The Erase your darlings TLDR:

“immutable infrastructure for mutable systems”

“I erase my systems at every boot.”

This sounds a bit bonkers at a first glance, but there are tools that make managing this idea reasonable. There are a lot of benefits to it too, if you want long lived, stateful systems that are trivially reproduced.

I manage persisting my data with impermanence. My root filesystem has an additional directory /persist, and that contains a sparse mirror of the root file system. Files and directories that I explicitly opt into get stored in the /persist version of the filesystem, and those files or directories in turn get mounted on the root filesystem. Here’s what that ends up looking like in my podman config file:

{pkgs, ...}: {
  virtualisation.podman = {
    enable = true;
    dockerCompat = true;
    dockerSocket.enable = true;
  };

  environment.systemPackages = [
    pkgs.podman-compose
  ];

  environment.persistence = {
    "/persist".directories = [
      "/var/lib/containers"
    ];
  };
}

Details of exactly what files a service needs to maintain through reboots are co-located with the service’s configuration. These are pretty easy to find, especially with zfs you can just zfs diff snapshots and your filesystem acts almost like a git repo.
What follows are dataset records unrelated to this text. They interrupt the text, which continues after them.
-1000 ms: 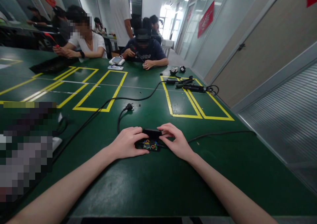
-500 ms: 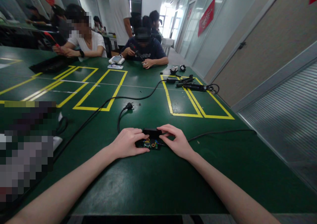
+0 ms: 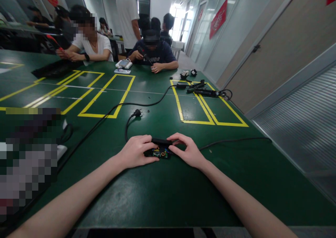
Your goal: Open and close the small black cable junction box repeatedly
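A power adapter with its circuit board point(image 3: 160, 153) exposed lies on the table between my hands. Its black cover point(image 3: 162, 142) stands tilted along the board's far side. My left hand point(image 3: 138, 151) is closed round the adapter's left end, the thumb along the near edge and fingers reaching to the cover. My right hand point(image 3: 187, 149) pinches the cover's right end between thumb and fingers. A short cord with a plug point(image 3: 137, 113) runs from behind my left hand. Another black cable point(image 3: 236, 140) leads off to the right from behind my right hand.
A long cable point(image 3: 115, 106) crosses the green table point(image 3: 183, 196) toward another adapter point(image 3: 181, 86) and a heap of black tools point(image 3: 207, 91). Two co-workers sit across the table. A pixelated area covers the left side. Yellow tape marks rectangles on the tabletop.
The black cover has tipped lower and shows a thinner edge now. Both hands have kept almost the same place and grip.
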Available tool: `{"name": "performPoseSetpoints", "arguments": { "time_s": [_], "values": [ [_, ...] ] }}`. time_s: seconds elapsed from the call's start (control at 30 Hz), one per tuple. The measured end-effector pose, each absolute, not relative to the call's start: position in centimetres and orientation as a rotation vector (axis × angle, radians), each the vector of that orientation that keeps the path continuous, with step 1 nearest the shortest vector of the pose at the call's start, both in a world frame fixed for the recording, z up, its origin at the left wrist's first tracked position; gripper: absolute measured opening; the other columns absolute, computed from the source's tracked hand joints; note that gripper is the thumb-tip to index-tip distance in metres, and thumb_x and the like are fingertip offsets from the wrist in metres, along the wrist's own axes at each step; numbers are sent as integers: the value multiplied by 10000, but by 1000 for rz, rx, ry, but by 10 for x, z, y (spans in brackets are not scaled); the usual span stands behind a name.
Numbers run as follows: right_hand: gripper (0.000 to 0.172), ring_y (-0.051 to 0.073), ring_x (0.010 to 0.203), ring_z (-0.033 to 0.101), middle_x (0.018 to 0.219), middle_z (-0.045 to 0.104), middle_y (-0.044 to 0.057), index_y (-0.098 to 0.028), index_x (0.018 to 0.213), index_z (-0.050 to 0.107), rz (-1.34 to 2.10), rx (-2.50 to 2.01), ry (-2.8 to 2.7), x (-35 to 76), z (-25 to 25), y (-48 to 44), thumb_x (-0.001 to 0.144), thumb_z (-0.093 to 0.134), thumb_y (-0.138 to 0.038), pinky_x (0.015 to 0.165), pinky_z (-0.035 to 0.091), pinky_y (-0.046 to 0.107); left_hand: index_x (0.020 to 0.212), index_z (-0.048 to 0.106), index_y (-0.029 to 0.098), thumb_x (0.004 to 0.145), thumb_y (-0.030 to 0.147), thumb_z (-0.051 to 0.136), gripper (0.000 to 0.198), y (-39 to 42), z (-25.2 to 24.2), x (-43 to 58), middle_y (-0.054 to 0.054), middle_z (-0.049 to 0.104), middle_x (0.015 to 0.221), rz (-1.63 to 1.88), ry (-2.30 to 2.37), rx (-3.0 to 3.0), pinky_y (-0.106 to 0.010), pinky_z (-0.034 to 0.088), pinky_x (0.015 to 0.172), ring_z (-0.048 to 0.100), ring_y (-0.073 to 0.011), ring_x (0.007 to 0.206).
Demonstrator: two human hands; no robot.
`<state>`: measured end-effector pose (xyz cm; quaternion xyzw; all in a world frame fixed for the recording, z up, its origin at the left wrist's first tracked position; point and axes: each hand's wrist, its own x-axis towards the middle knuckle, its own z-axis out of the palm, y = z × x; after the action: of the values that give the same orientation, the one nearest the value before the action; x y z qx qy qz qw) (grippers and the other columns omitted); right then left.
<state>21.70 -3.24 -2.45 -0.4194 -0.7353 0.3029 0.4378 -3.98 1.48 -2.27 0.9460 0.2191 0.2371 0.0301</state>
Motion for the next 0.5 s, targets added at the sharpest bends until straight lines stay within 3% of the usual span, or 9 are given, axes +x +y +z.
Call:
{"name": "performPoseSetpoints", "arguments": {
  "time_s": [0.07, 0.17, 0.23, 0.3, 0.37, 0.4, 0.5],
  "values": [
    [129, 193, 862, 699, 935, 733, 60, -202, 950, 726, 745, -1005, -1876, 218, -20, -33, 972, 646, -302, 791, 598, 355, 955, 685, 186, 953, 429, 679, 243, 11, -23, -38, -36, 612, 866, 786, 657, 2958, -278, 469, 660, 607, -166, 749],
    [272, 202, 855, 702, 889, 726, 63, -203, 772, 681, 741, -947, -1931, 218, -16, -35, 1001, 619, -335, 801, 579, 373, 927, 636, 186, 984, 399, 630, 220, 7, -22, -34, -61, 623, 933, 842, 621, 2989, -307, 495, 717, 605, -185, 810],
    [302, 202, 855, 700, 870, 713, 61, -204, 723, 650, 732, -915, -1957, 217, -15, -36, 1001, 621, -317, 798, 571, 371, 1016, 633, 189, 953, 401, 666, 224, 6, -20, -32, -85, 651, 1017, 835, 643, 2952, -338, 514, 776, 629, -214, 888],
    [225, 201, 864, 693, 864, 702, 57, -207, 770, 665, 699, -891, -1995, 215, -15, -37, 983, 640, -272, 803, 565, 368, 1148, 620, 188, 926, 409, 699, 323, 8, -18, -30, -98, 681, 1088, 762, 662, 2883, -362, 523, 836, 653, -242, 974],
    [63, 205, 890, 685, 915, 693, 64, -205, 892, 697, 644, -887, -2054, 214, -17, -39, 941, 685, -243, 807, 564, 363, 1146, 623, 182, 939, 415, 687, 319, 10, -17, -30, -79, 713, 1029, 685, 617, 2811, -350, 523, 828, 672, -231, 947],
    [65, 207, 904, 680, 956, 686, 71, -204, 970, 703, 611, -900, -2092, 213, -18, -40, 915, 711, -238, 802, 565, 358, 1122, 630, 179, 948, 413, 671, 295, 11, -16, -30, -77, 722, 1006, 665, 616, 2784, -347, 523, 823, 677, -229, 932],
    [310, 226, 934, 665, 1051, 684, 89, -209, 1157, 666, 481, -968, -2218, 212, -21, -40, 861, 755, -232, 801, 564, 367, 1062, 645, 178, 939, 384, 653, 240, 12, -16, -32, -83, 731, 987, 639, 662, 2735, -359, 527, 835, 679, -236, 932]
  ]
}}
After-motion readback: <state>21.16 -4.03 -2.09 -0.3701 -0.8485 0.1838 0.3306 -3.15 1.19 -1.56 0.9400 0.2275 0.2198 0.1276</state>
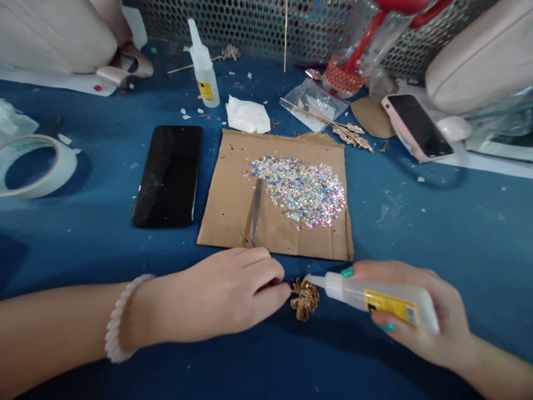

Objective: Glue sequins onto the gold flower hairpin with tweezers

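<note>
My left hand (pixel 220 294) is closed, thumb and finger pinched at the side of a small gold decorative flower (pixel 306 301). Its stem is mostly hidden by the fingers. In my right hand (pixel 443 319) lies a clear glue bottle (pixel 353 293) with a yellow label, tilted sideways. The nozzle tip meets the upper right edge of the flower. Just beyond my left hand, a pair of metal tweezers (pixel 256 211) rests on a cardboard sheet (pixel 225 194). Shiny multicoloured rhinestones (pixel 308 191) are spread over the cardboard's right half.
A black phone (pixel 169 176) lies left of the cardboard, with a tape roll (pixel 62 166) farther left. Behind stand another glue bottle (pixel 205 75), a crumpled white tissue (pixel 249 115) and gold sprigs (pixel 352 135). A pink-cased phone (pixel 418 128) lies at the back right.
</note>
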`<state>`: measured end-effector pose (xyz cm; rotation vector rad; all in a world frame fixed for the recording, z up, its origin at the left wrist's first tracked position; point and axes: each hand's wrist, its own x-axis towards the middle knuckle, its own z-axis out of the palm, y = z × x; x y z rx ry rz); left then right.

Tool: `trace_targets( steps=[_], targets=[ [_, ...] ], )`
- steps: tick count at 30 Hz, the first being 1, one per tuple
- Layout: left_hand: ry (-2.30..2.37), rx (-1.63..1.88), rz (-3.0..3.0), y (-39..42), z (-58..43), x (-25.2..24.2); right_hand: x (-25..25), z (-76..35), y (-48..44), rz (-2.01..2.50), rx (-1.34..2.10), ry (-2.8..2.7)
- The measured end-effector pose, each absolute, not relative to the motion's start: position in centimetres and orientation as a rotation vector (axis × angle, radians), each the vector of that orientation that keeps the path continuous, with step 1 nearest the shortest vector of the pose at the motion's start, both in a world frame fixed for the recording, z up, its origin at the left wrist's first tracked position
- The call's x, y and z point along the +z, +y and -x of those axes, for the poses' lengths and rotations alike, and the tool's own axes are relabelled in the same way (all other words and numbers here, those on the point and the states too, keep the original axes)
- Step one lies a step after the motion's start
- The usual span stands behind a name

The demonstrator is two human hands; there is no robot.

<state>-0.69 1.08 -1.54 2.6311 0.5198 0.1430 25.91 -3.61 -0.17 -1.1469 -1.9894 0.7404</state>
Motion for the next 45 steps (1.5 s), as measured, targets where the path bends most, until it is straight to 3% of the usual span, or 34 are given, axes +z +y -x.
trace_targets(
  steps=[45],
  targets=[
    [0.398, 0.216, -2.725, 1.15, 0.91, -1.56, -0.24, -26.12, -3.74, 1.224, 0.713, -1.971]
  ],
)
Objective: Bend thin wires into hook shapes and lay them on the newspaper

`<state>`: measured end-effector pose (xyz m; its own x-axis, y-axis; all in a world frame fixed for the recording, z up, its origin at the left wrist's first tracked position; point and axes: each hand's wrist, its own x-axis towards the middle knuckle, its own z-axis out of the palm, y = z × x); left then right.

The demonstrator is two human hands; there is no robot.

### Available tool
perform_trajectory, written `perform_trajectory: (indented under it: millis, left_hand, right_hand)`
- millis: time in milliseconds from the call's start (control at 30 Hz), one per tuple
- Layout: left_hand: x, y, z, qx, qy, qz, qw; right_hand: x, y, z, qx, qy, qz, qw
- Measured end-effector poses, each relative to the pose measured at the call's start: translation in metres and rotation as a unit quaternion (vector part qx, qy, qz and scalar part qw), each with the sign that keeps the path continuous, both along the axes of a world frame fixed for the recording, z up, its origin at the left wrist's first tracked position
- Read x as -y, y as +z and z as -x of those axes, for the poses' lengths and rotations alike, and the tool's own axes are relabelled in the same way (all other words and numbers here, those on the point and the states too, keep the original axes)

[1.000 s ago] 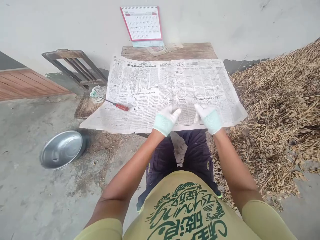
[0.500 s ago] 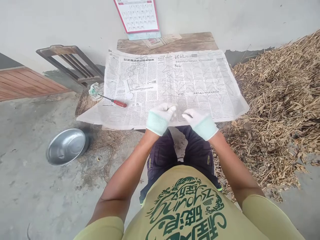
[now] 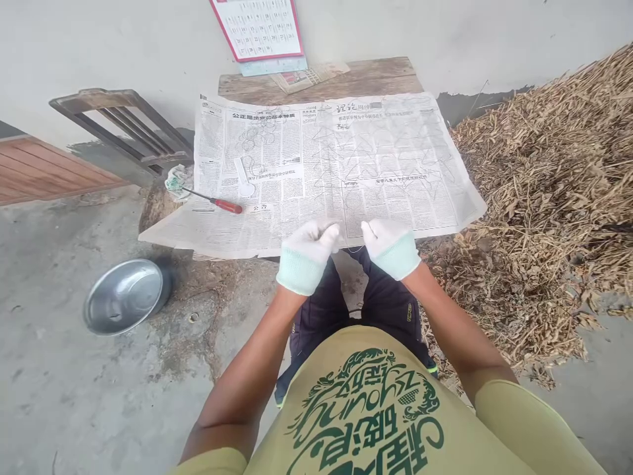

I personally manage the “I erase my systems at every boot.” part of it with a systemd service. I transitioned to using a systemd based initrd a while back partially to enable this project, and details on that rollback service and migration are documented in an previous blog post. My root partition dataset has a blank snapshot from when it was provisioned, and I roll back to that blank snapshot immediately before mounting it. NixOS has everything it needs to rebuild the system from this point in the /nix store. It generates the static directories, and overlays the persisted data on top of it.

The implementation of the idea feels just like containerization technology to me. Your root filesytem behaves more like a container image with an immutable starting state. Persisted directories behave like volumes, giving certain files or directories a way to persist through restarts.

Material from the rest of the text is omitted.